**Your goal:** Output only these lines, set down exactly: the one containing "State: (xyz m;" and each line after it through the end of the records.

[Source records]
—————

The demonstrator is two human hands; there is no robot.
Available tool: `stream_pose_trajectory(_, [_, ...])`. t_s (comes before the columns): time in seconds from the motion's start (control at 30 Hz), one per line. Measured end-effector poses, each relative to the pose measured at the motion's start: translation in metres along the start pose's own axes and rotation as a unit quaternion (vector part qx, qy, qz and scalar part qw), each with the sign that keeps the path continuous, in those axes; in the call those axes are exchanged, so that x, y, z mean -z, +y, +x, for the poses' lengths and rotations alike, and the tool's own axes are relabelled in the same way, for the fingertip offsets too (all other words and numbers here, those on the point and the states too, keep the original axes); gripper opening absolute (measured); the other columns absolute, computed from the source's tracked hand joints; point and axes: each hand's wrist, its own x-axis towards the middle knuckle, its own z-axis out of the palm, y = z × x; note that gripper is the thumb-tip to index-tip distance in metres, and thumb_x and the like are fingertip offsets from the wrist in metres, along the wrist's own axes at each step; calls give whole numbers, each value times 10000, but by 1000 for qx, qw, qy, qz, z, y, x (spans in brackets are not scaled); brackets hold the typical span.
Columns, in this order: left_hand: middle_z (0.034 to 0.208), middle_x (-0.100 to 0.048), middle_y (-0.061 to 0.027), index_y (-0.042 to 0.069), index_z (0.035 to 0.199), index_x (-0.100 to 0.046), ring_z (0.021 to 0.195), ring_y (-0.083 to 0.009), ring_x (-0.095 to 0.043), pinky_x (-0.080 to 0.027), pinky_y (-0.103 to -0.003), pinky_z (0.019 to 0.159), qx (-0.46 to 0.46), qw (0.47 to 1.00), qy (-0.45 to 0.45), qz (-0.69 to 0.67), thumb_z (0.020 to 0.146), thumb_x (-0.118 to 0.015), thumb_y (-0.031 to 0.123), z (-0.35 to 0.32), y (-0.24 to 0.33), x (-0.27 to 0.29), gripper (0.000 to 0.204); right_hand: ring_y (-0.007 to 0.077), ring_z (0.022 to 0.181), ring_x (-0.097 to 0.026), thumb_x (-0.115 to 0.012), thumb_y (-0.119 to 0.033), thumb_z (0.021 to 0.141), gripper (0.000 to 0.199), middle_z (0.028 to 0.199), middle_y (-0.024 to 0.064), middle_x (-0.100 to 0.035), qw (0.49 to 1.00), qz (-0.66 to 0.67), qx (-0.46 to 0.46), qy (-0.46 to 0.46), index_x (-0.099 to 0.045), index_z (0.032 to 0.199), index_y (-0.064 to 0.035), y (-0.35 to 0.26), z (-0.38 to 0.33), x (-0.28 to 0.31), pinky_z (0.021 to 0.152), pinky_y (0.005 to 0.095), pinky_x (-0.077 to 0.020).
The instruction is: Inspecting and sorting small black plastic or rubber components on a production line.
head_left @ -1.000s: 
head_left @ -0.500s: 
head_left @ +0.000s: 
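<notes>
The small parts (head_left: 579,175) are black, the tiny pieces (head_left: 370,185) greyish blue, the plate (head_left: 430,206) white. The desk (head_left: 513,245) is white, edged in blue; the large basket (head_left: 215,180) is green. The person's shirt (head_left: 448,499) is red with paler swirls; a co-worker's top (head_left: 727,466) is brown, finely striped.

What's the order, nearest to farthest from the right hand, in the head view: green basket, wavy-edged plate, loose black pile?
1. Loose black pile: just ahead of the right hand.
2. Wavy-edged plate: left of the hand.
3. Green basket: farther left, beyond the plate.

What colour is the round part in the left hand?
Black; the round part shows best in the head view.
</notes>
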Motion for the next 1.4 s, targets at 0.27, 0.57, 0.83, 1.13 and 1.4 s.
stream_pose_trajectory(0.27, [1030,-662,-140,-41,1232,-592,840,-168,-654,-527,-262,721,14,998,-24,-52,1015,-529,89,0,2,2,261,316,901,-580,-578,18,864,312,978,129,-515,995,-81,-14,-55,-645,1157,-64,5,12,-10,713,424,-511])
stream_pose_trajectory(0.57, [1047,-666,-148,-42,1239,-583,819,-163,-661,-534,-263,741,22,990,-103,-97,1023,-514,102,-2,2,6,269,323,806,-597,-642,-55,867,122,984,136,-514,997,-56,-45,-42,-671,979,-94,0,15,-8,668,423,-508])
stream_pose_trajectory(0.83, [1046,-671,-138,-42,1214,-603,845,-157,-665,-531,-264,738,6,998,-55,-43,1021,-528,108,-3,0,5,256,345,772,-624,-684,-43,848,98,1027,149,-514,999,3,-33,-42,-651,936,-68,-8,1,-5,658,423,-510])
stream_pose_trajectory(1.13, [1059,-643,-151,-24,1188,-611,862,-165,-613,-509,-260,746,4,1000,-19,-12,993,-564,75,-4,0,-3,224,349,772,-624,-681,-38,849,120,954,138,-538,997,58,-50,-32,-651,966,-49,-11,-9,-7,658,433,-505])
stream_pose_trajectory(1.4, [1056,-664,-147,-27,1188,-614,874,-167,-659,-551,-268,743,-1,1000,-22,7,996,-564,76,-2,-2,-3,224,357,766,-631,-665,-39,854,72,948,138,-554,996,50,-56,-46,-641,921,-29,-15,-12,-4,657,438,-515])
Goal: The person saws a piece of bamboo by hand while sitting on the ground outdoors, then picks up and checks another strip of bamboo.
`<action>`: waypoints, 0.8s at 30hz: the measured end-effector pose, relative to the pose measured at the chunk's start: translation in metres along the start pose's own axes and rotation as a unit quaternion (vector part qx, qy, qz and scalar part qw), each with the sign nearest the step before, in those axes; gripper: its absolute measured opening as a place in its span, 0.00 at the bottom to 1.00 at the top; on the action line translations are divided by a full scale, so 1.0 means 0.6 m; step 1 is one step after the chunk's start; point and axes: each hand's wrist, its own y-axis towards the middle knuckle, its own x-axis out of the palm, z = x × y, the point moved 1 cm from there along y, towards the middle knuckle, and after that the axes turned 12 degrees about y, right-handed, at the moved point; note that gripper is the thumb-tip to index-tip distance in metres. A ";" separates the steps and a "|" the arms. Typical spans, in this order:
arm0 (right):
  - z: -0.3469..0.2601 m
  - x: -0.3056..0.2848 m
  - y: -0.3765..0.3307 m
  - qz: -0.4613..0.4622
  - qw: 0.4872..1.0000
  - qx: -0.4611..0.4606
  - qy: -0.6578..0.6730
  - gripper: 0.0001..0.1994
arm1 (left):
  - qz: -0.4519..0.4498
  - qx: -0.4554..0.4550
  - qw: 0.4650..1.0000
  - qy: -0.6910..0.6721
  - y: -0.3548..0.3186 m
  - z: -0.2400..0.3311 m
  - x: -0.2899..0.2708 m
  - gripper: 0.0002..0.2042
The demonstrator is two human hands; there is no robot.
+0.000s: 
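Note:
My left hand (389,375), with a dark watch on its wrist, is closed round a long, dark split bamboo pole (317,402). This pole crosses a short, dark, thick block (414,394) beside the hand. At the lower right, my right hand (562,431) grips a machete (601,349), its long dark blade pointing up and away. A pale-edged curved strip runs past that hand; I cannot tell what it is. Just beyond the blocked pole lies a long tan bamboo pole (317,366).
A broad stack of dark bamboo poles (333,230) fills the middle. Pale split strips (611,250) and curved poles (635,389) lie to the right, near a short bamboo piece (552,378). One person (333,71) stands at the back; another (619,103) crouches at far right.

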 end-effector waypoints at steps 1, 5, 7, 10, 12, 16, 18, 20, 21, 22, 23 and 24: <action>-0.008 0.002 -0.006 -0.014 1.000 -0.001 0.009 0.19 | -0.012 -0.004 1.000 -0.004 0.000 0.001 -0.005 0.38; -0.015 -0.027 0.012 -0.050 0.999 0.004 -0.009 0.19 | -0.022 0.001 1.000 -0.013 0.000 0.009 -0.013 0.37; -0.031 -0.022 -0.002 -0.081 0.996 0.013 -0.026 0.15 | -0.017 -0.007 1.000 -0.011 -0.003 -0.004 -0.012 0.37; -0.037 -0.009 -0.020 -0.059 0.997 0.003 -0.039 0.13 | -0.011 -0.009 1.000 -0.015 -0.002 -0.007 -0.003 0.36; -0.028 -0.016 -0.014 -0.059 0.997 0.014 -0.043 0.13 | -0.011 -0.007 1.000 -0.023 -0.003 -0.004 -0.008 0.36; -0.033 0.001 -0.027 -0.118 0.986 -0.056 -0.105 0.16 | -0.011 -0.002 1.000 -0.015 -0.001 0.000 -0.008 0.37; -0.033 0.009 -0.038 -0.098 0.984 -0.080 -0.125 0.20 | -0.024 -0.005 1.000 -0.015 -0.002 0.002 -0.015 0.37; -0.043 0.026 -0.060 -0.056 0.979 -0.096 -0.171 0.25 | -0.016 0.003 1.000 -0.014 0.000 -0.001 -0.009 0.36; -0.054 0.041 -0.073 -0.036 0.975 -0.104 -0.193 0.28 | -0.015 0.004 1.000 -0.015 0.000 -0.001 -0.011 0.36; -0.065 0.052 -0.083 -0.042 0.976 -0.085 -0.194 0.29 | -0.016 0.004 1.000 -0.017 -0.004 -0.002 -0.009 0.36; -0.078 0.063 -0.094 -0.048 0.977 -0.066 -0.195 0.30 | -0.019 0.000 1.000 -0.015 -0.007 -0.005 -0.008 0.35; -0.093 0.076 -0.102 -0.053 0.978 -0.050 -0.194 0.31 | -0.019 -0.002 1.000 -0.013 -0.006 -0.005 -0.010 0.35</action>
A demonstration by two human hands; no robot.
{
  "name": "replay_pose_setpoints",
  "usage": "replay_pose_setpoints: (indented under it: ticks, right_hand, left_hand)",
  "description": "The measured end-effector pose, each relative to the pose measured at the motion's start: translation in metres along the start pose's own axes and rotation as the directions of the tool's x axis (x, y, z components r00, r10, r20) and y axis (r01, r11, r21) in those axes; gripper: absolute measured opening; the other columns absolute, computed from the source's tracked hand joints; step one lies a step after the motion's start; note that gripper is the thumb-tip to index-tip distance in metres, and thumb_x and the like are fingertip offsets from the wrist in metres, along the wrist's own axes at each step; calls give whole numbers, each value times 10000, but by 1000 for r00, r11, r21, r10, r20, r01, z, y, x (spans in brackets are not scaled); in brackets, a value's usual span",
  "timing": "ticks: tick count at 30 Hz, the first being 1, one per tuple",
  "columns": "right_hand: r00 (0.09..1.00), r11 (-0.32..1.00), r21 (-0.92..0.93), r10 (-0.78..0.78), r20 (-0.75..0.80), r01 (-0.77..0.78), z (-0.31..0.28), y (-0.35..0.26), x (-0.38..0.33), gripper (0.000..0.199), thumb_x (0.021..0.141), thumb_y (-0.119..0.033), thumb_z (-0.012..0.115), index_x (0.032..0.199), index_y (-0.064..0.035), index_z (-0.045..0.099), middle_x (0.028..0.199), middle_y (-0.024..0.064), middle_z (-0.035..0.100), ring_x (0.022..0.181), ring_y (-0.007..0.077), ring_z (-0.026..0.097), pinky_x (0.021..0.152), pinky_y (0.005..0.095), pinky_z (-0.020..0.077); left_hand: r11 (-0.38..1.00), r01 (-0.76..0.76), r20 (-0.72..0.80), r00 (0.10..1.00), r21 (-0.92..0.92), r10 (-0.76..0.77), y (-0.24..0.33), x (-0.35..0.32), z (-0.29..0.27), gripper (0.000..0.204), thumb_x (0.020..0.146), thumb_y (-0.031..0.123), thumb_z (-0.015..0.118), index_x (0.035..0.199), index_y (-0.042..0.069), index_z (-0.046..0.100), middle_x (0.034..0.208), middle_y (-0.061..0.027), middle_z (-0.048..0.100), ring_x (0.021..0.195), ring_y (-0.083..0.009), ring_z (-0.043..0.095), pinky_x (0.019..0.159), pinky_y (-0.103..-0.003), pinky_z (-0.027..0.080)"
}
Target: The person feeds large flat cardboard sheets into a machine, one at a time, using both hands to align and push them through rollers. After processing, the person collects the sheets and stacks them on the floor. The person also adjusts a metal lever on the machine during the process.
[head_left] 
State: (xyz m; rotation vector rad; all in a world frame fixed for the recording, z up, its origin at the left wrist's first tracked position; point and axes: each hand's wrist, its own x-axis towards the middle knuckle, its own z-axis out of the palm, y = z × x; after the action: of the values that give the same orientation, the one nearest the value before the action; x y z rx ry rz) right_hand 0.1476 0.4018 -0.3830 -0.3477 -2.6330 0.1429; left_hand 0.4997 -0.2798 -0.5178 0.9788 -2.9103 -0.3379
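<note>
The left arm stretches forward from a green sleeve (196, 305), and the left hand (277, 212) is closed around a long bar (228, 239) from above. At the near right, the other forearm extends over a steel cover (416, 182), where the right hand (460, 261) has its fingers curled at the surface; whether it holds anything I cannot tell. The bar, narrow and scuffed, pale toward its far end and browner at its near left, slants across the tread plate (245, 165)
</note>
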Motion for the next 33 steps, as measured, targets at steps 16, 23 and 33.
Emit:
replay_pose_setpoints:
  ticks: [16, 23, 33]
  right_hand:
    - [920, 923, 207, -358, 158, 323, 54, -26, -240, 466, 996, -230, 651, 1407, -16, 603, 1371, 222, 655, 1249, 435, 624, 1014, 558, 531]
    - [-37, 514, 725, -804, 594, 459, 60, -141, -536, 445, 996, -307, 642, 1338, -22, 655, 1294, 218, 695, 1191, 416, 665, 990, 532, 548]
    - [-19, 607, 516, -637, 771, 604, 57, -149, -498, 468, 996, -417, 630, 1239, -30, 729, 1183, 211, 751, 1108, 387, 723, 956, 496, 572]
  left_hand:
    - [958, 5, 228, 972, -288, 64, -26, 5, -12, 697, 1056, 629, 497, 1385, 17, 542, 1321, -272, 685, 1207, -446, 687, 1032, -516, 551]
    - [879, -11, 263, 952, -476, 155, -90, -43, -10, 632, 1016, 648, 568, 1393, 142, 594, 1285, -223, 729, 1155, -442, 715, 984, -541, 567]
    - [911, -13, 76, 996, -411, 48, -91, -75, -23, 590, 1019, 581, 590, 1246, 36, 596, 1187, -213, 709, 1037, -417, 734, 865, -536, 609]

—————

**Solution below:**
State: (xyz m; rotation vector rad; all in a world frame fixed for the recording, z up, its origin at the left wrist's first tracked position; point and axes: each hand's wrist, its own x-axis towards the middle knuckle, its own z-axis out of the palm, y = z × x; after the action: of the values that give the same orientation, the one nearest the value before the action; x y z rx ry rz) right_hand 0.1476 0.4018 -0.3830 -0.3477 -2.6330 0.1429; left_hand 0.4997 -0.2798 -0.5178 0.9788 -2.9103 -0.3379
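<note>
The left arm stretches forward from a green sleeve (196, 305), and the left hand (277, 212) is closed around a long bar (228, 239) from above. At the near right, the other forearm extends over a steel cover (416, 182), where the right hand (460, 261) has its fingers curled at the surface; whether it holds anything I cannot tell. The bar, narrow and scuffed, pale toward its far end and browner at its near left, slants across the tread plate (245, 165)
</note>
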Motion for the next 33 steps, as measured, targets at steps 16, 23 and 33.
Emit:
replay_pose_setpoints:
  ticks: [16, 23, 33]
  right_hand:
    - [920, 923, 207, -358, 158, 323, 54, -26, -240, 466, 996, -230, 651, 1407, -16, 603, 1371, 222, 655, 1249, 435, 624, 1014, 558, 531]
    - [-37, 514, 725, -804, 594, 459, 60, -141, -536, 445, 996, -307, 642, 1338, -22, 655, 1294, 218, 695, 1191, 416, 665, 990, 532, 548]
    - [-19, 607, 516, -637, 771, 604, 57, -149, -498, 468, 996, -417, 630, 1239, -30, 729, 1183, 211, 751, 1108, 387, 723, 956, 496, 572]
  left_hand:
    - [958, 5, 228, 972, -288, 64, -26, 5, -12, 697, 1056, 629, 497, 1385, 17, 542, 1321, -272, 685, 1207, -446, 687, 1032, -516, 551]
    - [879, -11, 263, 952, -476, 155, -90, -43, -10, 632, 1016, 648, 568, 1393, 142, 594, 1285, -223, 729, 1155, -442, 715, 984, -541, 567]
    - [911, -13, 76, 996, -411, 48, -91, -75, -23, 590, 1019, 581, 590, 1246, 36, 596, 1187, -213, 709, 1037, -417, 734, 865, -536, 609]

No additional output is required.